• Work to be completed
The answer is all of the data repeated exactly, with each picture omitted.

• Data

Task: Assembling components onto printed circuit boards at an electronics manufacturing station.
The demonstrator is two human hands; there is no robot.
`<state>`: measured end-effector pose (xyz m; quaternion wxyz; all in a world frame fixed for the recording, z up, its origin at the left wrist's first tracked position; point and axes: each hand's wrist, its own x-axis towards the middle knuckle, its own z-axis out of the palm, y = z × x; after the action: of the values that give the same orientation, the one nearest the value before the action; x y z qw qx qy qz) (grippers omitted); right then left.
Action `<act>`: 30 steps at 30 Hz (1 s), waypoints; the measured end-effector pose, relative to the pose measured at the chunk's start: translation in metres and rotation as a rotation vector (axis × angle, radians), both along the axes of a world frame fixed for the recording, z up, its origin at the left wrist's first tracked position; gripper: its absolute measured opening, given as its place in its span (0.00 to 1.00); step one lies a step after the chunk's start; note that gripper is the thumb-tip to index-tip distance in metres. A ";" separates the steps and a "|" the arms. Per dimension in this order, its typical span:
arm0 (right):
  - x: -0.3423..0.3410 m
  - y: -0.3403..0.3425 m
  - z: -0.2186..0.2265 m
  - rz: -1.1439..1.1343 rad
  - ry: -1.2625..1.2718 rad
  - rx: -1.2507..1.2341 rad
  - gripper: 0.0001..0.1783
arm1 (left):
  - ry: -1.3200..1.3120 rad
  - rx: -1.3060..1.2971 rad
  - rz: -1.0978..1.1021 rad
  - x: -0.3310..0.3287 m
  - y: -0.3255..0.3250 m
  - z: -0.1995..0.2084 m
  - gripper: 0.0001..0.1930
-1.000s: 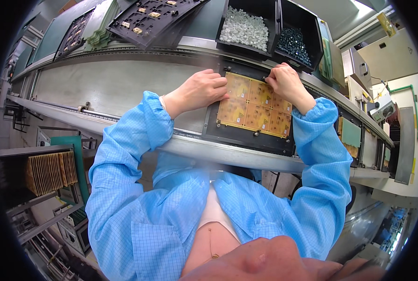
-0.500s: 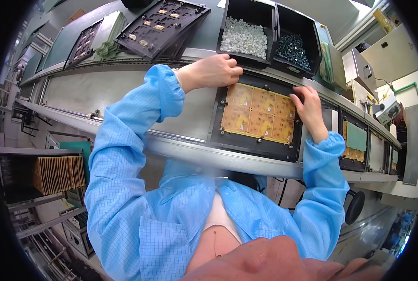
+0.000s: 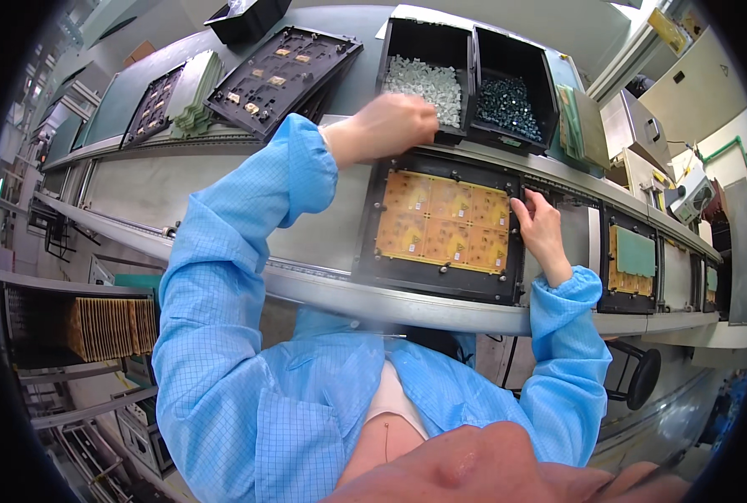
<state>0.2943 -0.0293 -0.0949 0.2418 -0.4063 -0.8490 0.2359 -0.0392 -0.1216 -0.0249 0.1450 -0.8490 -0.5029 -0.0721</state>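
Observation:
A black carrier frame (image 3: 440, 280) lies on the conveyor before me, with a panel of yellow-orange circuit boards (image 3: 444, 220) seated in it, edged by small knobs. My left hand (image 3: 394, 126), slightly blurred, is above the frame's far edge and beside the bin of clear parts. Its fingers are curled together, and whatever they hold is hidden. At the frame's far right corner, my right hand (image 3: 542, 228) has its thumb and fingers closed on the edge. Clear white small parts (image 3: 426, 86) fill one black bin; dark blue ones (image 3: 509, 107) lie in the bin beside it.
Tilted black carriers (image 3: 285, 75) and a stack of green sheets (image 3: 193, 92) stand beyond the conveyor at left. Further right on the line is another carrier with a green cover (image 3: 635, 251). A rack of brown boards (image 3: 113, 329) stands at lower left. The conveyor's metal rail (image 3: 390, 300) runs nearest me.
My left hand has lifted from the frame's far left corner toward the clear parts bin. My right hand has shifted slightly down the view, still by the frame's right edge. The view has moved slightly.

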 end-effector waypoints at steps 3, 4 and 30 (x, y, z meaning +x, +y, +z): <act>-0.008 -0.024 -0.001 0.054 0.022 -0.054 0.23 | -0.049 0.317 0.120 -0.003 0.020 -0.006 0.04; -0.011 -0.045 -0.005 0.075 0.050 -0.114 0.23 | -0.032 0.273 0.207 -0.003 0.016 -0.015 0.03; -0.126 0.044 0.055 0.060 -0.181 0.493 0.07 | -1.124 -0.515 0.246 0.037 -0.093 0.025 0.07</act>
<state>0.1687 0.0144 -0.0400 0.2494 -0.3290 -0.9108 -0.0085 -0.0021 -0.2150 0.0005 -0.3432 -0.6252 -0.5973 -0.3666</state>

• Solution for this exercise
Task: Assembling components onto printed circuit boards at an electronics manufacturing station.
The demonstrator is two human hands; there is no robot.
`<state>`: measured end-effector pose (xyz m; quaternion wxyz; all in a world frame fixed for the recording, z up, its origin at the left wrist's first tracked position; point and axes: each hand's wrist, its own x-axis towards the middle knuckle, its own z-axis out of the palm, y = z × x; after the action: of the values that give the same orientation, the one nearest the value before the action; x y z qw qx qy qz) (grippers omitted); right then left.
Action `<act>`: 30 steps at 30 Hz (1 s), waypoints; the measured end-effector pose, relative to the pose measured at the chunk's start: translation in metres and rotation as a rotation vector (axis × angle, radians), both along the axes of a world frame fixed for the recording, z up, its origin at the left wrist's first tracked position; gripper: its absolute measured opening, given as its place in its span (0.00 to 1.00); step one lies a step after the chunk's start; note that gripper is the thumb-tip to index-tip distance in metres. A ";" separates the steps and a "|" the arms. Per dimension in this order, its typical span:
arm0 (right):
  - x: -0.3423..0.3410 m
  - y: -0.3403..0.3425 m
  - z: -0.2186..0.2265 m
  - rz: -1.1439..1.1343 rad
  - ry: -1.2625..1.2718 rad
  - rx: -1.2507..1.2341 rad
  - gripper: 0.0001..0.1783
arm1 (left):
  - ry: -1.3200..1.3120 rad
  - rx: -1.3060..1.2971 rad
  - rz: -1.0978..1.1021 rad
  - x: -0.3310..0.3287 m
  - y: -0.3255..0.3250 m
  - z: -0.1995..0.2084 m
  - gripper: 0.0001..0.1930
-1.000s: 
-0.500s: 
+0.000s: 
<state>0.2943 -0.0293 -0.0949 0.2418 -0.4063 -0.8490 0.2359 -0.0392 -0.1216 -0.0249 0.1450 -0.8490 -0.5029 -0.0721</state>
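Observation:
A black carrier frame (image 3: 440, 280) lies on the conveyor before me, with a panel of yellow-orange circuit boards (image 3: 444, 220) seated in it, edged by small knobs. My left hand (image 3: 394, 126), slightly blurred, is above the frame's far edge and beside the bin of clear parts. Its fingers are curled together, and whatever they hold is hidden. At the frame's far right corner, my right hand (image 3: 542, 228) has its thumb and fingers closed on the edge. Clear white small parts (image 3: 426, 86) fill one black bin; dark blue ones (image 3: 509, 107) lie in the bin beside it.
Tilted black carriers (image 3: 285, 75) and a stack of green sheets (image 3: 193, 92) stand beyond the conveyor at left. Further right on the line is another carrier with a green cover (image 3: 635, 251). A rack of brown boards (image 3: 113, 329) stands at lower left. The conveyor's metal rail (image 3: 390, 300) runs nearest me.
My left hand has lifted from the frame's far left corner toward the clear parts bin. My right hand has shifted slightly down the view, still by the frame's right edge. The view has moved slightly.
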
 end-effector waypoints at steps 3, 4 and 30 (x, y, z meaning +x, +y, +z): <act>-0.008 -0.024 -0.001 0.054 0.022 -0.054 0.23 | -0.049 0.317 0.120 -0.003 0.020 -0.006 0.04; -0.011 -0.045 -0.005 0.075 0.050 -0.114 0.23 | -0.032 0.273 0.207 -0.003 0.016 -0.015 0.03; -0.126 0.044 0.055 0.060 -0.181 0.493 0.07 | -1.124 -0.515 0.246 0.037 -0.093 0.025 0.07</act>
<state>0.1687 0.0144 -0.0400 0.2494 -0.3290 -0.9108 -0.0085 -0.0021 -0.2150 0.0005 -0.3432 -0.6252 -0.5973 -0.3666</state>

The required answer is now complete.